DESCRIPTION OF THE TASK ▸
Copy, from the data below, each line that has the word "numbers".

RECORDS SUPPLIED ▸
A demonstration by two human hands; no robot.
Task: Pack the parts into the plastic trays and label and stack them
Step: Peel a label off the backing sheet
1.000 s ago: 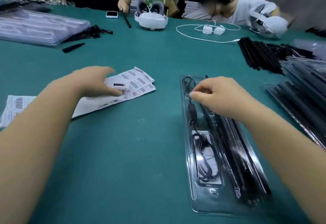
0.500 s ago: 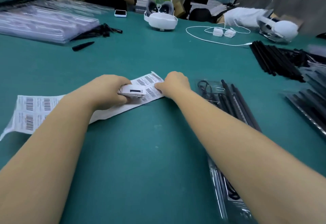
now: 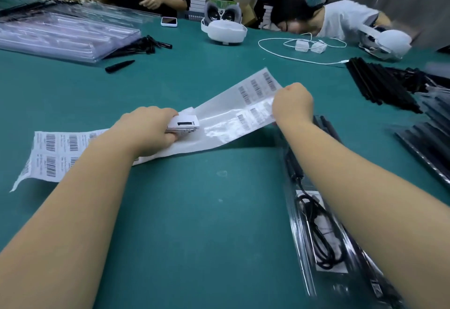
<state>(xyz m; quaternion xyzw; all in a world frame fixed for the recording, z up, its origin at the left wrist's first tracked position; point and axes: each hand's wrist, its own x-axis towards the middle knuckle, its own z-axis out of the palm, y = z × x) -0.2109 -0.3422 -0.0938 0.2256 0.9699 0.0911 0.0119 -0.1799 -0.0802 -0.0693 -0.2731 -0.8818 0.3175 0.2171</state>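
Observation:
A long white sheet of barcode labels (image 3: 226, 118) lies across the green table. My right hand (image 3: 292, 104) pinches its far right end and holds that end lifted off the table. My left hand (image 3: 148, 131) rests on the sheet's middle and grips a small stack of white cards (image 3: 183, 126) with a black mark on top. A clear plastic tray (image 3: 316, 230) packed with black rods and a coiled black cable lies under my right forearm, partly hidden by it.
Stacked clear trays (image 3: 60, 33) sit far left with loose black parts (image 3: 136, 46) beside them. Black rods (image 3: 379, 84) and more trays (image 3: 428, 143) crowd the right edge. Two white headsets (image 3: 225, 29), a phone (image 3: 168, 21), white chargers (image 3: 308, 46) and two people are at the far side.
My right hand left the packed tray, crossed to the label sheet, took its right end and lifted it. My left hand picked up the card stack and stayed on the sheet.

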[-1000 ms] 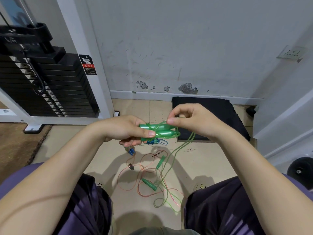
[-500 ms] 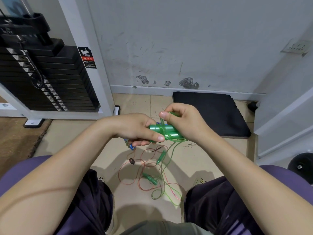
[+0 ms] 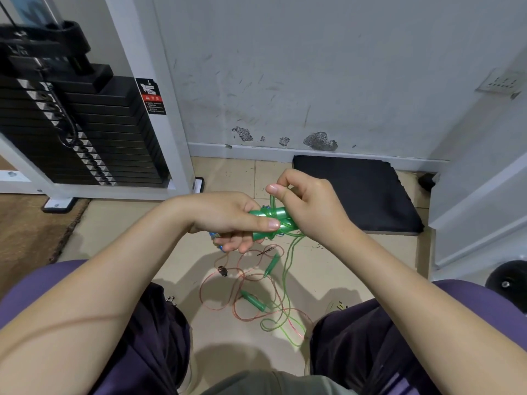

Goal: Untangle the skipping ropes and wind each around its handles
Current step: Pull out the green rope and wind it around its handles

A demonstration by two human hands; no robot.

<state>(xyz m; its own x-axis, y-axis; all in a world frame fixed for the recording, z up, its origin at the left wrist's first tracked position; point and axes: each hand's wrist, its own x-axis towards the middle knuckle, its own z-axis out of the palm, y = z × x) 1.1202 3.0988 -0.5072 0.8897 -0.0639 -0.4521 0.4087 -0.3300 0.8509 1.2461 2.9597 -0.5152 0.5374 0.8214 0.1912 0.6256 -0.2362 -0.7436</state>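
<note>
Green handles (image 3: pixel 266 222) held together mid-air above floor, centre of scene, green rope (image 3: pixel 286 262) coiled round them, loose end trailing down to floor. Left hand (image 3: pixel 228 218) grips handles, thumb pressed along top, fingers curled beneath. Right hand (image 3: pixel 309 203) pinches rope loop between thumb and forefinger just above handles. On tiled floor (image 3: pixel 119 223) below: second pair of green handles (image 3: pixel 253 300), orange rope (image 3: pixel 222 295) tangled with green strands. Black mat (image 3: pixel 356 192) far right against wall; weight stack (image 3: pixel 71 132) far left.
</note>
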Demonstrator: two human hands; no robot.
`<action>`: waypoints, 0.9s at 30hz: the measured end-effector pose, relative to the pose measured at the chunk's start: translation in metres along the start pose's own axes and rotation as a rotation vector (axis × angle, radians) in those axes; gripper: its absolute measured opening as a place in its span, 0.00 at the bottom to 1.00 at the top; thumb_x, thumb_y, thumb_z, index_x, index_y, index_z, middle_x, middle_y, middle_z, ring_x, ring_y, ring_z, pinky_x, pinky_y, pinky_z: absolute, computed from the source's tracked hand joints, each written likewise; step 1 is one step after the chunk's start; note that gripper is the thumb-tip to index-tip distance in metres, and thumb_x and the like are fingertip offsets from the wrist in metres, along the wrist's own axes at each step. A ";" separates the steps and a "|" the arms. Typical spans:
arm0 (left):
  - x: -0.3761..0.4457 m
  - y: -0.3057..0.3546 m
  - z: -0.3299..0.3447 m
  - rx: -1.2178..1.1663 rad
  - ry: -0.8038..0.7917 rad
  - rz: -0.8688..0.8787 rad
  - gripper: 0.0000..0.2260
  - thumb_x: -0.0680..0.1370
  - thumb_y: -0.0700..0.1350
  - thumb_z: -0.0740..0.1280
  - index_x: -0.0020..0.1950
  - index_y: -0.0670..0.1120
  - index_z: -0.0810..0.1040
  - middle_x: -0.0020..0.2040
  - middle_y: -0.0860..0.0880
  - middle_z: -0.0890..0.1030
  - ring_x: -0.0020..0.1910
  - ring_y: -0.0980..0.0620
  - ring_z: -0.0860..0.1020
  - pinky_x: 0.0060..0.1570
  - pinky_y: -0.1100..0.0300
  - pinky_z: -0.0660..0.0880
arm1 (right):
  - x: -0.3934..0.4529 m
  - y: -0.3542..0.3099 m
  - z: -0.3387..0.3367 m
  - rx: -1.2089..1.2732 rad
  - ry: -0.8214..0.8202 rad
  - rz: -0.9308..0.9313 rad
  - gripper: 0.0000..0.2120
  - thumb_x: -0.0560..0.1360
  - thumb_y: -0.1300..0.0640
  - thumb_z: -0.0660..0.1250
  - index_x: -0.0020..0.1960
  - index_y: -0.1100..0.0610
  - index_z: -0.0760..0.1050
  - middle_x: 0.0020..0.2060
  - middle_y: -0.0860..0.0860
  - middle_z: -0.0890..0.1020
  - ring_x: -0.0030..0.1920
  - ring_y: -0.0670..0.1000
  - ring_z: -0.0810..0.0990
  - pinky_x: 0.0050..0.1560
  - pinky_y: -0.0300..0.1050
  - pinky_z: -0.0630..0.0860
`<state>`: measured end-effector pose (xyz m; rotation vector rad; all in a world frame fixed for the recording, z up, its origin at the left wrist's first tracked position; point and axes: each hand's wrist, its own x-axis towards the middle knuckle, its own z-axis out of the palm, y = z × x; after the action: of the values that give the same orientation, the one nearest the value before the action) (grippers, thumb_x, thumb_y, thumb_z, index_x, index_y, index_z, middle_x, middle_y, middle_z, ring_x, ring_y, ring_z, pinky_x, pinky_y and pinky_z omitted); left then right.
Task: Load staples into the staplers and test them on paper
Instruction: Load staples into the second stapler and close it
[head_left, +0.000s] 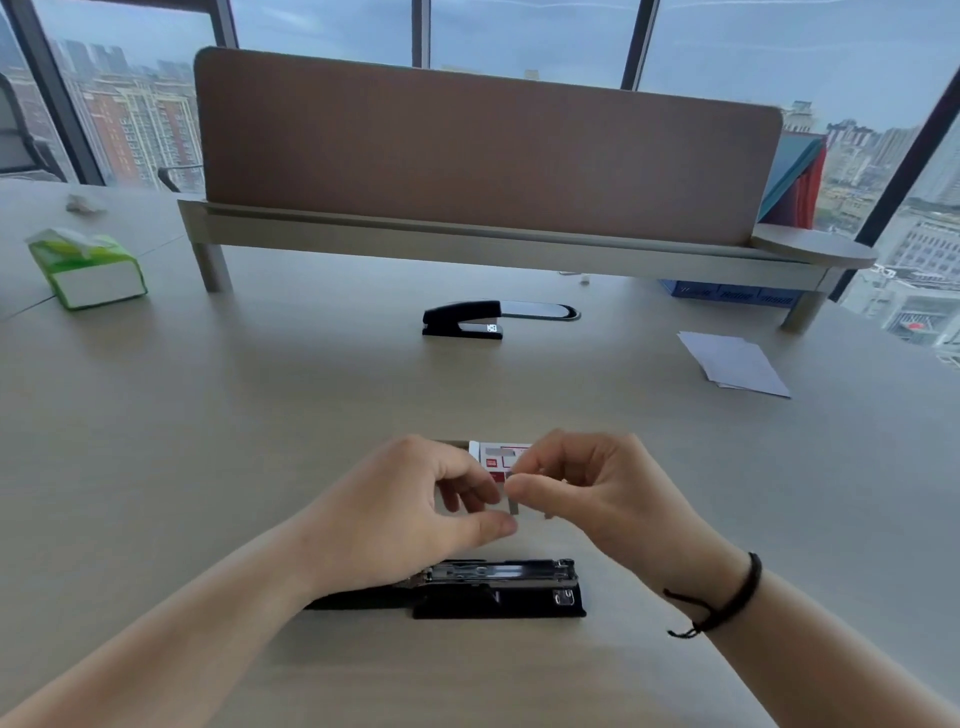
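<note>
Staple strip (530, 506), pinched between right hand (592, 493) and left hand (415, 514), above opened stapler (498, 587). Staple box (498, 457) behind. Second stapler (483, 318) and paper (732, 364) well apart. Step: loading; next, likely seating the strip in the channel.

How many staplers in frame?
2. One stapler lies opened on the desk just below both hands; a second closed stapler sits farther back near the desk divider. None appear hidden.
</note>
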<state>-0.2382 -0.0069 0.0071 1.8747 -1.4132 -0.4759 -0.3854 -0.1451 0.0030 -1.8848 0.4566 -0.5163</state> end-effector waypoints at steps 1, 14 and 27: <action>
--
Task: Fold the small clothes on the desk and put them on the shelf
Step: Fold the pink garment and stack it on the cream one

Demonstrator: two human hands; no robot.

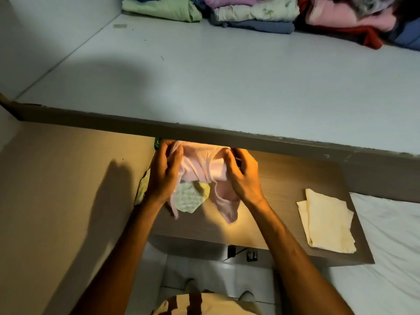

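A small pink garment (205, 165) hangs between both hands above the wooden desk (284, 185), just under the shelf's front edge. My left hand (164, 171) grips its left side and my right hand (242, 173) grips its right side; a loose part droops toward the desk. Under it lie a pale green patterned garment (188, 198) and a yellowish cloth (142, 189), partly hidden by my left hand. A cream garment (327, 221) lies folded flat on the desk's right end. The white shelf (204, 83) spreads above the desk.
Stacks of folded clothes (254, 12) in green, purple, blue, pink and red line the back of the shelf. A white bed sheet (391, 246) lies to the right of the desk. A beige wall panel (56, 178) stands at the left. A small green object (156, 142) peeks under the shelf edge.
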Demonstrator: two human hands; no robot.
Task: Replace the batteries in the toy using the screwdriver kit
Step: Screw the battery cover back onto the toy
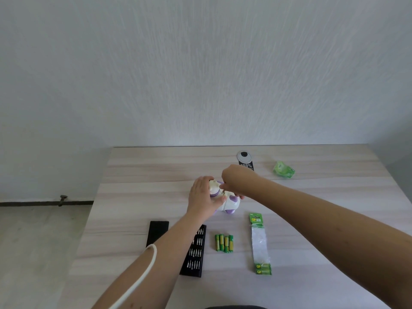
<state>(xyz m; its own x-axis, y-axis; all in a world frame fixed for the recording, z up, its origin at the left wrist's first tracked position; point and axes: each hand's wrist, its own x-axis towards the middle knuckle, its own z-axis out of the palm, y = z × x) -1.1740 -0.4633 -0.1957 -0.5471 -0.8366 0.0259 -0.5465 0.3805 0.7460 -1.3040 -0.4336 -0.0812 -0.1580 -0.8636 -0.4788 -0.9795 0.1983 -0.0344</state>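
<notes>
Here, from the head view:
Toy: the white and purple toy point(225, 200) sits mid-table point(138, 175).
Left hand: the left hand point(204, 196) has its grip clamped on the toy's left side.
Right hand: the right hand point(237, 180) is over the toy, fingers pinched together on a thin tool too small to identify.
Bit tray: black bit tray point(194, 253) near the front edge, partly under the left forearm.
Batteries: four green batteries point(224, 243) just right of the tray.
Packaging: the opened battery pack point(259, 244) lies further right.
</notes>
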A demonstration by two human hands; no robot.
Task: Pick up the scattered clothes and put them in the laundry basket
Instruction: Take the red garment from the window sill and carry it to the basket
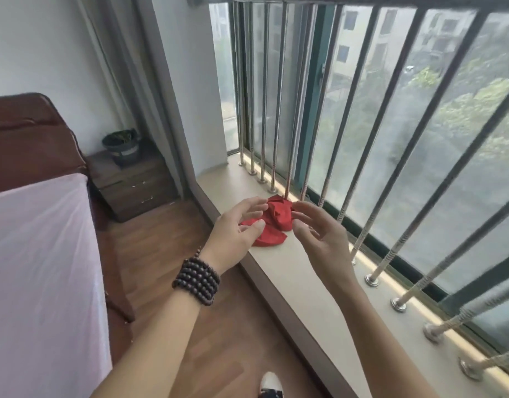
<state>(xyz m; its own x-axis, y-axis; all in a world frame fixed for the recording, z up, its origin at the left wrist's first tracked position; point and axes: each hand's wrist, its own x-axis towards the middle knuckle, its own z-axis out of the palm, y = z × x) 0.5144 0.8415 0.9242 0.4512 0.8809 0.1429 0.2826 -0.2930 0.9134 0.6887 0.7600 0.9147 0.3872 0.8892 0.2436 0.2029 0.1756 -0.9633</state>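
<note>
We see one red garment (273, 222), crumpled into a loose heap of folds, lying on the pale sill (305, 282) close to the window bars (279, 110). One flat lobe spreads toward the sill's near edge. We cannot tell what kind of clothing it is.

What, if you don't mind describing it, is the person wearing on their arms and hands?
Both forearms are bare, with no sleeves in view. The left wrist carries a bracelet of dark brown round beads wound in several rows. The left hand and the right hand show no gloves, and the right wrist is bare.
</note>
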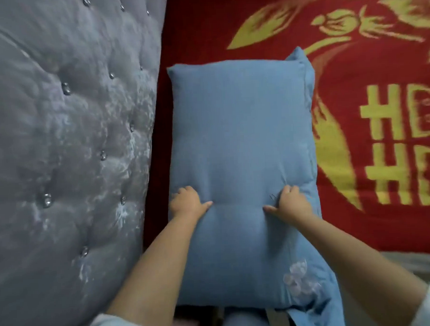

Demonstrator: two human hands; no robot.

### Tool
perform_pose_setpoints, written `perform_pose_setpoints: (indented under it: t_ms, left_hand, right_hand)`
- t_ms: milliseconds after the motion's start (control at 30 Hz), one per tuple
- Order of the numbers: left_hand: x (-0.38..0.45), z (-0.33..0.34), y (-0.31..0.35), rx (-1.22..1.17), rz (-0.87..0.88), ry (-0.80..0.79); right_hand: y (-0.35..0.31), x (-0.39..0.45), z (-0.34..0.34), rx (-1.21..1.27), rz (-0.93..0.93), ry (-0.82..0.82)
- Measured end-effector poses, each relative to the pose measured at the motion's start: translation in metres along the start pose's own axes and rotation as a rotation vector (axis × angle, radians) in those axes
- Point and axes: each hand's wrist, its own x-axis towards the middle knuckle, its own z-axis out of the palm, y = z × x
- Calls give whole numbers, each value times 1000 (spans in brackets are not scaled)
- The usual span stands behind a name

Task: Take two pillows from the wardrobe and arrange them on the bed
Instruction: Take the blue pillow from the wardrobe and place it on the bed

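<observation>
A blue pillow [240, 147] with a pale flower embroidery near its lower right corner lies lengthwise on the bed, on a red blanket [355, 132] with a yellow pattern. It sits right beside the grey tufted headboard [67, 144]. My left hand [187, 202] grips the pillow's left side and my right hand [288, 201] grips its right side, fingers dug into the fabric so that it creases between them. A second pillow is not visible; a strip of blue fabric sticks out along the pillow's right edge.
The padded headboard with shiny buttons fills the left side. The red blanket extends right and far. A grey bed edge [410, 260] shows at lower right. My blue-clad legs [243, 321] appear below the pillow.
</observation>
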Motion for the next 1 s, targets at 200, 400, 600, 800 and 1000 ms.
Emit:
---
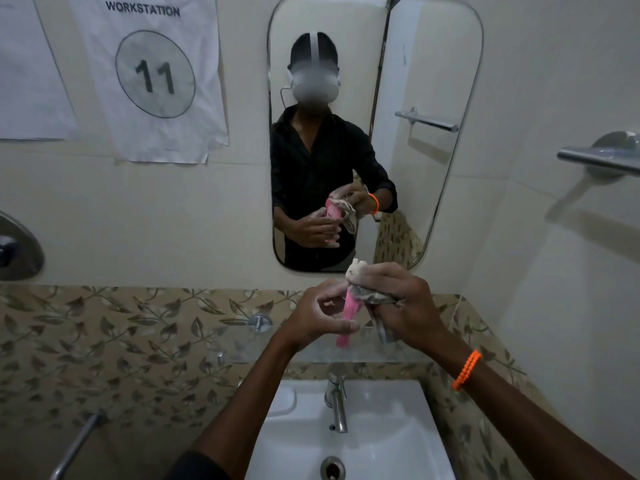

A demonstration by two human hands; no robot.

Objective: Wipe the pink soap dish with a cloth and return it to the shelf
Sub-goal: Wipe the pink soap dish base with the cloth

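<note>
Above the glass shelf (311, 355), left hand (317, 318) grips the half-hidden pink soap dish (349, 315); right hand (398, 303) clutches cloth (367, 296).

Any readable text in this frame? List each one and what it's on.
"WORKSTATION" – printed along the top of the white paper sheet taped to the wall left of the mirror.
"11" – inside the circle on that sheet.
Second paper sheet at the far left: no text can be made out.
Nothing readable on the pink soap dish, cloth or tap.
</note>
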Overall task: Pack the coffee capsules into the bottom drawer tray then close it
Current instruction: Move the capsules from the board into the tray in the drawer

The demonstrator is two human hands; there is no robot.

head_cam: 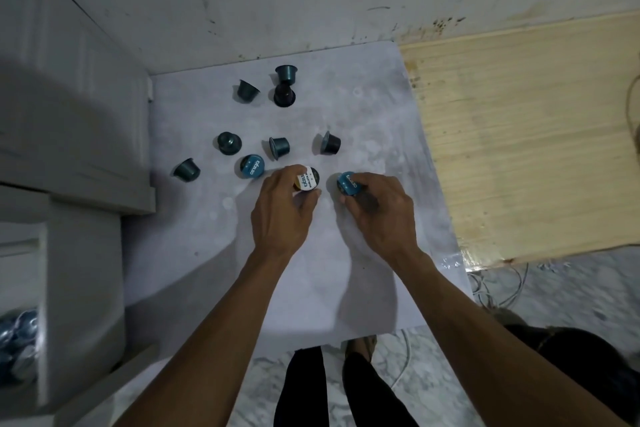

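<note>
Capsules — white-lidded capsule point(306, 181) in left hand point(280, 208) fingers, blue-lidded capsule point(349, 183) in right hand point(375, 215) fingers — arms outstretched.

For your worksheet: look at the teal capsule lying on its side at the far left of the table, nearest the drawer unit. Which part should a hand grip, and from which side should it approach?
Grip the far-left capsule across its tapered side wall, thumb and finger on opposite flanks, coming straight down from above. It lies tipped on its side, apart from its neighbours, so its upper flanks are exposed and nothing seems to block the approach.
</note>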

RESULT OF THE EXERCISE ▸
- Order of the numbers: left_hand: x (-0.38..0.45), z (-0.33..0.34), y (-0.31..0.35), rx (-1.22..1.17), rz (-0.87..0.88), ry (-0.80..0.79); right_hand: y (-0.35..0.31), x (-0.39..0.45), z (-0.34..0.34), rx (-1.21..1.27), rz (-0.93..0.93), ry (-0.82..0.82)
- Calls give whole numbers, each value times 1000 (spans in brackets are not scaled)

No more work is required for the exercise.